> [ABOUT THIS TASK] Your job with the data below: print everything from the line that holds "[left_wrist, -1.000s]" down to the line that holds "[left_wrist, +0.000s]", ends included, exactly, and nothing else.
---
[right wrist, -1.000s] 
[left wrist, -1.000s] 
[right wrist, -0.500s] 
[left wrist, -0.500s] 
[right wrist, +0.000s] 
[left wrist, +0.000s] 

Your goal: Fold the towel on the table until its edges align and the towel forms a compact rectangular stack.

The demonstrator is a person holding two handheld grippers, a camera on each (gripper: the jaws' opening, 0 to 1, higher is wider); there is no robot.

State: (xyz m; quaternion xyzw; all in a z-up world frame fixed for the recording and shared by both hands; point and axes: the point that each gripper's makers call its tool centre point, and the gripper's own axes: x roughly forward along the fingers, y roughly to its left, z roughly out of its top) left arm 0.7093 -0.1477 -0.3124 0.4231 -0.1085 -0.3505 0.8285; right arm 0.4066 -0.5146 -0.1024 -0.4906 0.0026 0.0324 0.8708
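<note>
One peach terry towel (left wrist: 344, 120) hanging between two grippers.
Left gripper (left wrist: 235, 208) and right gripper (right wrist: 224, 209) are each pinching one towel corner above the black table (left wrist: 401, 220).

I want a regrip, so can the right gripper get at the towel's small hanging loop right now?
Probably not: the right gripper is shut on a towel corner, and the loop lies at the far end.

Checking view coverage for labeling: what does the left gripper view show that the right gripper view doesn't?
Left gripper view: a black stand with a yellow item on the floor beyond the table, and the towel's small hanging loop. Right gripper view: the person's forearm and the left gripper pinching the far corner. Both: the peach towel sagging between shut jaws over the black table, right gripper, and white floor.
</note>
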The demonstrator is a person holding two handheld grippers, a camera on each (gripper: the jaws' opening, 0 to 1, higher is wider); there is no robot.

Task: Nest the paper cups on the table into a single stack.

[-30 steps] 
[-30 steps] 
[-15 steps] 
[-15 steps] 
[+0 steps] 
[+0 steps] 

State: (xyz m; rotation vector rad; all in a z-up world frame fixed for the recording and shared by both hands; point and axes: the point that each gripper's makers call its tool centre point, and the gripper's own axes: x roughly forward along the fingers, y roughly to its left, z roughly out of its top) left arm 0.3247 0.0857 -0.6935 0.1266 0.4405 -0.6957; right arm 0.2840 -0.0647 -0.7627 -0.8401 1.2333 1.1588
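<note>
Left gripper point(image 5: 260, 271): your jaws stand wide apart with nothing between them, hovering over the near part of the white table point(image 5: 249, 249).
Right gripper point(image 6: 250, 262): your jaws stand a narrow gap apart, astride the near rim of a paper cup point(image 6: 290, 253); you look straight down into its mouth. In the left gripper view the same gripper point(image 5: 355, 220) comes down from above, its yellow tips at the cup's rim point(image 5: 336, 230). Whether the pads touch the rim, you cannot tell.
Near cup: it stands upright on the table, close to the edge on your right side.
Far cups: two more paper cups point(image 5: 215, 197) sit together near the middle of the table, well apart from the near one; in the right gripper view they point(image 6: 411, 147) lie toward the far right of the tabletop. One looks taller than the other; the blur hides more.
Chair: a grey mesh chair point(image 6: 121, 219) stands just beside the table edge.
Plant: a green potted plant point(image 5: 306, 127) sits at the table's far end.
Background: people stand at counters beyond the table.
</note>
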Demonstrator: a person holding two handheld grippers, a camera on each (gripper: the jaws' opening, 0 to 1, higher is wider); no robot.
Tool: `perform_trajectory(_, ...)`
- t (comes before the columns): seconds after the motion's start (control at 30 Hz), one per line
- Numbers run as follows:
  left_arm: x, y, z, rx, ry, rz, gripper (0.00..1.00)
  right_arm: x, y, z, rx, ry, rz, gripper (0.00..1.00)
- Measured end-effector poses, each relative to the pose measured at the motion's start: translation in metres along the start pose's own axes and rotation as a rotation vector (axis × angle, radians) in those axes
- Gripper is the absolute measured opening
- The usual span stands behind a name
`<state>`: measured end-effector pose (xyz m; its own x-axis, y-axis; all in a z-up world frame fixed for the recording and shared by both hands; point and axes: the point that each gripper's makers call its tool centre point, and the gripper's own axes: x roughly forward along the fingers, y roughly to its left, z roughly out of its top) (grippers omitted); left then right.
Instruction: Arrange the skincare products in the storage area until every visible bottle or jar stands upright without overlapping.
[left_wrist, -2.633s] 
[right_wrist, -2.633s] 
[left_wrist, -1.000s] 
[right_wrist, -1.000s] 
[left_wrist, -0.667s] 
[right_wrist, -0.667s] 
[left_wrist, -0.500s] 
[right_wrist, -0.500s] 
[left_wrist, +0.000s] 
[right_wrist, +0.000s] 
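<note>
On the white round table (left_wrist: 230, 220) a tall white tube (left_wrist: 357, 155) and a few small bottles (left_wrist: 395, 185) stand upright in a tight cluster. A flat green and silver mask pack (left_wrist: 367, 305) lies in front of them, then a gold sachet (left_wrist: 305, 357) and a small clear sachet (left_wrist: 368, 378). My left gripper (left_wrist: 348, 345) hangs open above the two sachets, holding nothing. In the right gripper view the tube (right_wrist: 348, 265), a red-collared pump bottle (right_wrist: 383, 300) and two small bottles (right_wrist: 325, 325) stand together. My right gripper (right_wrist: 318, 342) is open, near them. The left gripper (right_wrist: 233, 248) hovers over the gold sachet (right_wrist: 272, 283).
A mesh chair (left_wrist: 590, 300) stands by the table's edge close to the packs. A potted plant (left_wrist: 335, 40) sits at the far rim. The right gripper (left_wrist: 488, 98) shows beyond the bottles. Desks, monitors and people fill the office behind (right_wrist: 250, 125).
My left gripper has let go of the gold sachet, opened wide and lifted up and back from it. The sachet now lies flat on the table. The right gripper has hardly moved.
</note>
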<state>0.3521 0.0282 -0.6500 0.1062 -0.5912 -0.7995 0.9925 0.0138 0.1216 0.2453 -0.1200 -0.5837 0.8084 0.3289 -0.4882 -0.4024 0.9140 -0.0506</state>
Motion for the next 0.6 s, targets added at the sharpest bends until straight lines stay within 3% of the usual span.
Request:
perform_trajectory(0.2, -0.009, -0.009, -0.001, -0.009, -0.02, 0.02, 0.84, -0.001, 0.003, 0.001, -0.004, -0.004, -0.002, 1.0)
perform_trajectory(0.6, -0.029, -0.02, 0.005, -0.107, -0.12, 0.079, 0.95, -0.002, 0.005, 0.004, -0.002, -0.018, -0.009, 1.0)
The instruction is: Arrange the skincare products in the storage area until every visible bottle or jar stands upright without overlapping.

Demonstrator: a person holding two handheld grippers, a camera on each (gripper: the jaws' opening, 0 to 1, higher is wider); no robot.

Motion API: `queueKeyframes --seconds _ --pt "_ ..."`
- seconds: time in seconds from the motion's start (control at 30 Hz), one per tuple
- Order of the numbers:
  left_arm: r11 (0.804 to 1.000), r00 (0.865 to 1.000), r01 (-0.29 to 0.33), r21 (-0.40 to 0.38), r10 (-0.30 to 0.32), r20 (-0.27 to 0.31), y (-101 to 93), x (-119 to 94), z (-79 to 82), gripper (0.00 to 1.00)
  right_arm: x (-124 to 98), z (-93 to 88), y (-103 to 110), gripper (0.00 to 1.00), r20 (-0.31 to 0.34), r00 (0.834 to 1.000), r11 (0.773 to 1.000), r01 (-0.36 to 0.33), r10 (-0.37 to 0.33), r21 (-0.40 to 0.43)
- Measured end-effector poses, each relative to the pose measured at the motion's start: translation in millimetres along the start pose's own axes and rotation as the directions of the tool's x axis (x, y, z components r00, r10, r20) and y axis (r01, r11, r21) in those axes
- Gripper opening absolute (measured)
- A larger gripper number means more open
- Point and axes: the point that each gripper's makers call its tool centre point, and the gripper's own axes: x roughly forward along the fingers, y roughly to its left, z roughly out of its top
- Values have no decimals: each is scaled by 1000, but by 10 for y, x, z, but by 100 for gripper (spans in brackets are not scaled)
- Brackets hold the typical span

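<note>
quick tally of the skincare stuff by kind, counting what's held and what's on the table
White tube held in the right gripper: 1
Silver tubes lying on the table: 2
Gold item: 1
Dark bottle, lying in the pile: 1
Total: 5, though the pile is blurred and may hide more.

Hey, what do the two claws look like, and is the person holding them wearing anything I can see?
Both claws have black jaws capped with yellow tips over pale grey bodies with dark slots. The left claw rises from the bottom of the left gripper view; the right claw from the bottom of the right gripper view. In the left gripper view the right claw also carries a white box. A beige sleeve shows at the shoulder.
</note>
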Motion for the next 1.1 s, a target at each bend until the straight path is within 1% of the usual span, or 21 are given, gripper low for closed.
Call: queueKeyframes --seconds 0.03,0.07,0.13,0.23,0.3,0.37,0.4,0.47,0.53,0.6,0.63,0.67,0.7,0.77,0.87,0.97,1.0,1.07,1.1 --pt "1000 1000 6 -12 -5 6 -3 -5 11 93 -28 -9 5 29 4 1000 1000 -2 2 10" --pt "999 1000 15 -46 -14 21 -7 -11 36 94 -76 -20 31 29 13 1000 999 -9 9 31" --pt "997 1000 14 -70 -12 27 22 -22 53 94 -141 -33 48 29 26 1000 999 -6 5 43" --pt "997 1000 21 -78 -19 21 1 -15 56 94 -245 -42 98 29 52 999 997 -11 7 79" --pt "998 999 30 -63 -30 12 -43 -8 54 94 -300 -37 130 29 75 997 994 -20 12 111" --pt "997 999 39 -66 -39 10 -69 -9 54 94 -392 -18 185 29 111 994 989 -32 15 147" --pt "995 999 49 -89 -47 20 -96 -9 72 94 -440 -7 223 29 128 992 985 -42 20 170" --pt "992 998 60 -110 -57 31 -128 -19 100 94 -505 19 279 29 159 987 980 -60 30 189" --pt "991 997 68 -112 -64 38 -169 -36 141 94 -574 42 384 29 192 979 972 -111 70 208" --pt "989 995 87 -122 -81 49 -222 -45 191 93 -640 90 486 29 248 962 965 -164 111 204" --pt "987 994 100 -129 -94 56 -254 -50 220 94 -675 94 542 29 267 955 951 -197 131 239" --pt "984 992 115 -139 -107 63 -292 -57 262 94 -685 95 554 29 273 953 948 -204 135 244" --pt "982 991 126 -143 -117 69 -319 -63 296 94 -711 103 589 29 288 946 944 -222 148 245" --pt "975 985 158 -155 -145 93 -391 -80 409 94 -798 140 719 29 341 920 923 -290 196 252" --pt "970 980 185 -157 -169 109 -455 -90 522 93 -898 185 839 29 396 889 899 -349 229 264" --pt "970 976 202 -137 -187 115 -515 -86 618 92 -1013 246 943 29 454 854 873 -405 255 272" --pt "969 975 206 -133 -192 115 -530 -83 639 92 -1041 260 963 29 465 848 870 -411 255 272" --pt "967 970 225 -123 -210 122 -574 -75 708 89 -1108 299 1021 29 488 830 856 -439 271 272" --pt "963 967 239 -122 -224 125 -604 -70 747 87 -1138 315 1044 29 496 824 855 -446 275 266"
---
> [OUTPUT OF THE EXERCISE]
[left_wrist, -1.000s] 
[right_wrist, -1.000s] 
[left_wrist, -0.667s] 
[right_wrist, -0.667s] 
[left_wrist, -0.500s] 
[right_wrist, -0.500s] 
[left_wrist, +0.000s] 

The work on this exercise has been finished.